Show HN: Semantic search over the National Gallery of Art

3 days ago (nga.demo.mixedbread.com)

How does this work? I thought it was probably powered by embeddings and maybe some more traditional search code, but I checked out the linked github repo and I didn't see any model/inference code. The public code is a wrapper that communicates with your commercial API?

Some searches work like magic and others seem to veer off target a lot. For example, "sculpture" and "watercolor" worked just about how I'd expect. "Lamb" showed lambs and sheep. But "otter" showed a random selection of animals.

  • It is powered by Mixedbread Search which is powered by our model Omni. Omni is multimodal (text, video, audio, images) and multi vector, which helps us to capture more information.

    The search is in beta and we improving the model. Thank you for reporting the queries which are not working well.

    Edit: Re the otter, I just checked and I did not found otters in the dataset. We should not return any results if the model is not sure to reduce confusion.

    • There's at least a little bit of otter in the data. The one relevant result I saw was "Plate 40: Two Otters and a Beaver" by Joris Hoefnagel.

      I also expected semantic search to return similar results for "fireworks" and "pyrotechnics," since the latter is a less common synonym for the former. But I got many results for fireworks and just one result for pyrotechnics.

      This is still impressive. My impulse is to poke at it with harder cases to try to reason about how it could be implemented. Thanks for your Show HN and for replying to me!

      1 reply →

This is neat, not sure how to report queries that are working poorly as you have mentioned. But when I search "Waltz" I am presented with Kitchen Utensils and only one piece of dancing folks. Presumably this is due to the Artist's name being 'Walton'.

  • We will add a feedback form tomorrow morning. For now please feel free to write to aamir at domain name of the page. thank you so much! this helps us a lot.

I recently learned that semantic search embeddings mostly represent topics and concepts, but they don’t handle negation or emotion very well.

For example, if you search for “paintings of winter landscapes but without sun and trees,” you’ll still get results with trees. That’s because embeddings capture the presence of concepts like “tree” or “landscape,” but not logical relationships like “without” or “not.”

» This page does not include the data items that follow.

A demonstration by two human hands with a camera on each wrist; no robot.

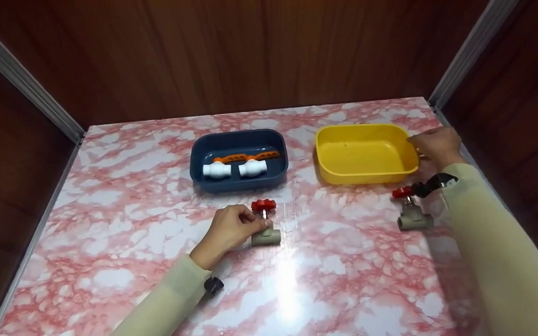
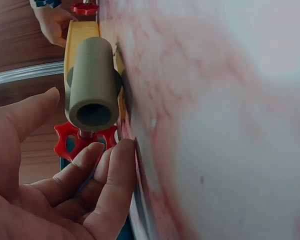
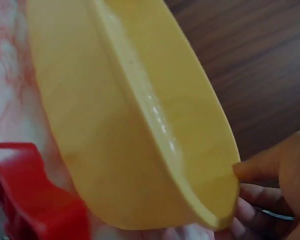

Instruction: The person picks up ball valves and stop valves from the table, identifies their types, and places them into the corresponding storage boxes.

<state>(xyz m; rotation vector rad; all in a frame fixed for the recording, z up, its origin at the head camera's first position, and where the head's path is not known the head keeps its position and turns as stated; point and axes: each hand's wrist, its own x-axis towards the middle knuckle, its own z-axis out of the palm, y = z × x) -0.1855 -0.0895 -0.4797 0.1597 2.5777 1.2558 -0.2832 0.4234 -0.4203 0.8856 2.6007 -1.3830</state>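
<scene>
My left hand is beside a grey-green stop valve with a red wheel handle, standing on the table. In the left wrist view the thumb is spread away from the valve body, and the bent fingers are near the red wheel without gripping it. At the right, my right hand pinches the right rim of a yellow basin, thumb inside and fingers outside. Below that wrist stands a second red-handled stop valve, its wheel partly covered by the wrist camera.
A dark blue basin sits left of the yellow one, holding two white ball valves with orange lever handles. Brown wood-grain panels enclose the marbled pink-and-white table at the back and both sides.
</scene>
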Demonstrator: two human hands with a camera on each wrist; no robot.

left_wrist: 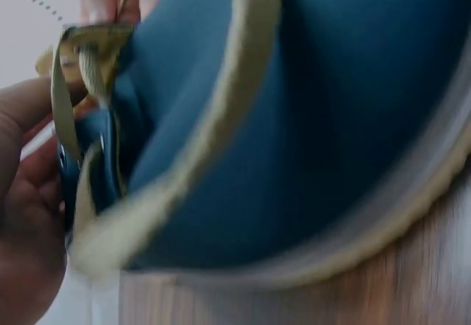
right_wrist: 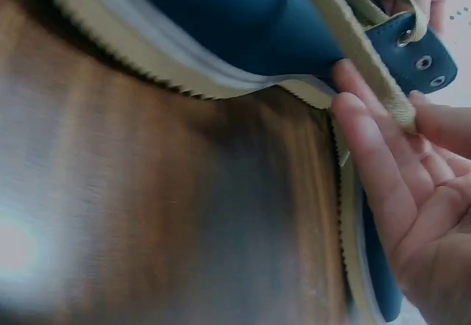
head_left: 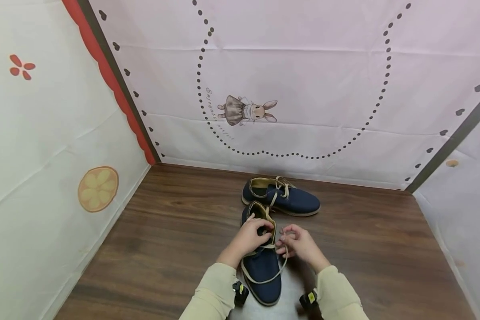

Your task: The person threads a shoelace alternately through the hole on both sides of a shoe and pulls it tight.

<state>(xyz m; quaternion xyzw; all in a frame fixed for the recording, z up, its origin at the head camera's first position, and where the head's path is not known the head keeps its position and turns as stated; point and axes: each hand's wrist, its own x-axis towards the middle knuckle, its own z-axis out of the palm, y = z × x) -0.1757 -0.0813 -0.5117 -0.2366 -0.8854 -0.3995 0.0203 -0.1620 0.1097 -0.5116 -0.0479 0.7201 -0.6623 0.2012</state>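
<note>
A navy blue lace-up shoe (head_left: pixel 262 269) with a pale sole lies on the floor, toe toward me. My left hand (head_left: pixel 251 235) is at its opening, thumb and fingers curled about the eyelet flap (left_wrist: pixel 90 137) and the tan tongue (left_wrist: pixel 110 42). On the other side, my right hand (head_left: pixel 298 244) pinches a beige shoelace (right_wrist: pixel 346 34) between thumb and fingers, beside the eyelets (right_wrist: pixel 423 62). That lace loops loosely across the toe. Part of the shoe's opening is hidden behind the left hand.
The matching blue shoe (head_left: pixel 300 201) lies sideways just behind, toe to the right, its laces loose. Dark wood-patterned flooring (head_left: pixel 176 231) surrounds both. White printed cloth walls (head_left: pixel 304 89) stand at the back and sides. A pale grey patch shows beneath the near toe.
</note>
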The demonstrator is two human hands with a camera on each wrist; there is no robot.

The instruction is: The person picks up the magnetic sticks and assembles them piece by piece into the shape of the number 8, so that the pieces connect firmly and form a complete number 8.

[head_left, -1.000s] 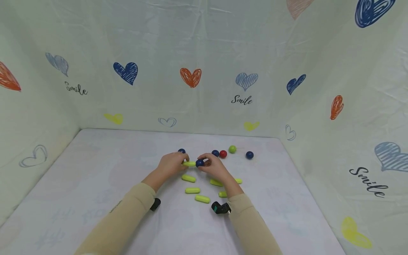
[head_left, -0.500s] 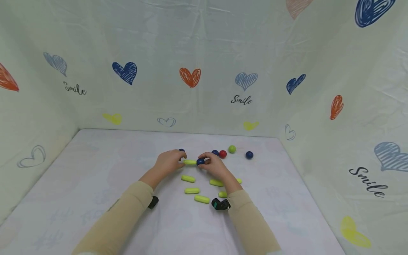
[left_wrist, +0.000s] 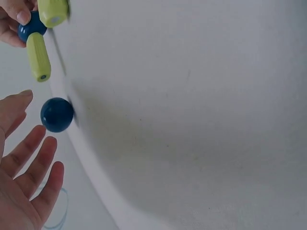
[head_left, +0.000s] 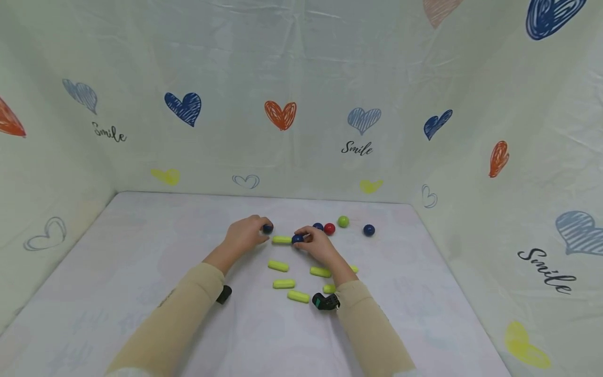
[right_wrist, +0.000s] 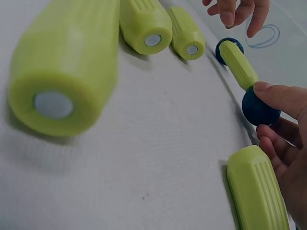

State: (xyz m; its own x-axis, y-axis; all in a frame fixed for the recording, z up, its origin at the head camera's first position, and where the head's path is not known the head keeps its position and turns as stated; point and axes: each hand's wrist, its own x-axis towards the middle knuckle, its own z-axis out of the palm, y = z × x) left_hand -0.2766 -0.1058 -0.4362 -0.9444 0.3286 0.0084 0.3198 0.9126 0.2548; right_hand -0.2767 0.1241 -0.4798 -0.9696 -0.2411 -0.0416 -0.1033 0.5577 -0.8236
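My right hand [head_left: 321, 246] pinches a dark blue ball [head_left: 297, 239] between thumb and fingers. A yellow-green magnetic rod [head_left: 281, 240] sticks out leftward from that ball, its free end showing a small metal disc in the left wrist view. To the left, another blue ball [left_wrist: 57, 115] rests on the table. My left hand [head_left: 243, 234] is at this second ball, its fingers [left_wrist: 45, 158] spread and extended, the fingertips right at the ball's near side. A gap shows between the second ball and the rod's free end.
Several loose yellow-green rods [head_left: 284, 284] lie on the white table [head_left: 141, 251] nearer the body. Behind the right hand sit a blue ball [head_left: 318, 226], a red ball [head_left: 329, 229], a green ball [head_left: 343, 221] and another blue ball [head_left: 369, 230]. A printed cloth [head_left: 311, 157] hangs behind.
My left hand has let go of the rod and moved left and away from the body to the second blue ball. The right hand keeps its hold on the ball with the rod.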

Similarly, embeddings aren’t great at capturing how something feels. They can tell that “sad poem” and “happy poem” are different mainly because of the words used, not because they truly understand emotional tone.

This happens because most embedding models (like OpenAI’s or sentence-transformers) are trained to group things by semantic similarity, not logical meaning or sentiment. Negation, polarity, and affect aren’t explicitly represented in the vector space.

Might be common knowledge to some, but it was a cool TIL moment for me, realizing that embeddings are great at what something is about, but not how it feels or what it excludes.

  • Thats actually not correct. Embeddings can handle relationships like “without” or “not.” when trained for it. You need to scale up the training massively to make it generalize it well. The current version of Mixedbread Search supports negatives like "tshirt without stripes". You can check it out on our launch video [1]. We are working on a way more generalized model, which should be able to capture relationships, emotions and much more. The current models are just limited.

    [1]: https://www.mixedbread.com/blog/mixedbread-search

    • I was referring specifically to popular embedding models like OpenAI’s and sentence-transformers, which (as far as I know) don’t reliably handle negation or emotional nuance, they mostly capture topical similarity.

      I don’t know enough of the underlying math to say for sure whether embeddings can be trained to consistently represent negation, but when I tried the Mixedbread demo myself with a query like “winter landscapes without sun and trees”, it still showed me paintings with both sun and trees. So at least in its current form, it doesn’t seem to fully handle those semantic relationships yet.

I love old stereograms, and was happy to find a couple using this tool!

It would be nice if took you to the NGA page about the item. I cant even copy the text easily for easy search.

"Images of german shepherds" never fails to provide some humor.

Works really well for some artist names (rembrandt, whistler) and exceedingly poorly for others (john singer sargent).

love that a search for 'chill vibes sculpture' returned a very chill set of results. nice step change in art search capabilities

hey, your service is back up again!!! Mixedbread was my favorite tool for so long since your pivot, and I'm so glad y'all are back

  • We have a lot more things coming up soon. It just took us some time building Mixedbread Search.

Ketika kode dan kanvas bertemu — sebuah pencarian tak sekadar kata, tapi rasa. Di antara lukisan dan batang piksel, mesin mencoba memahami jawaban yang tak terucap.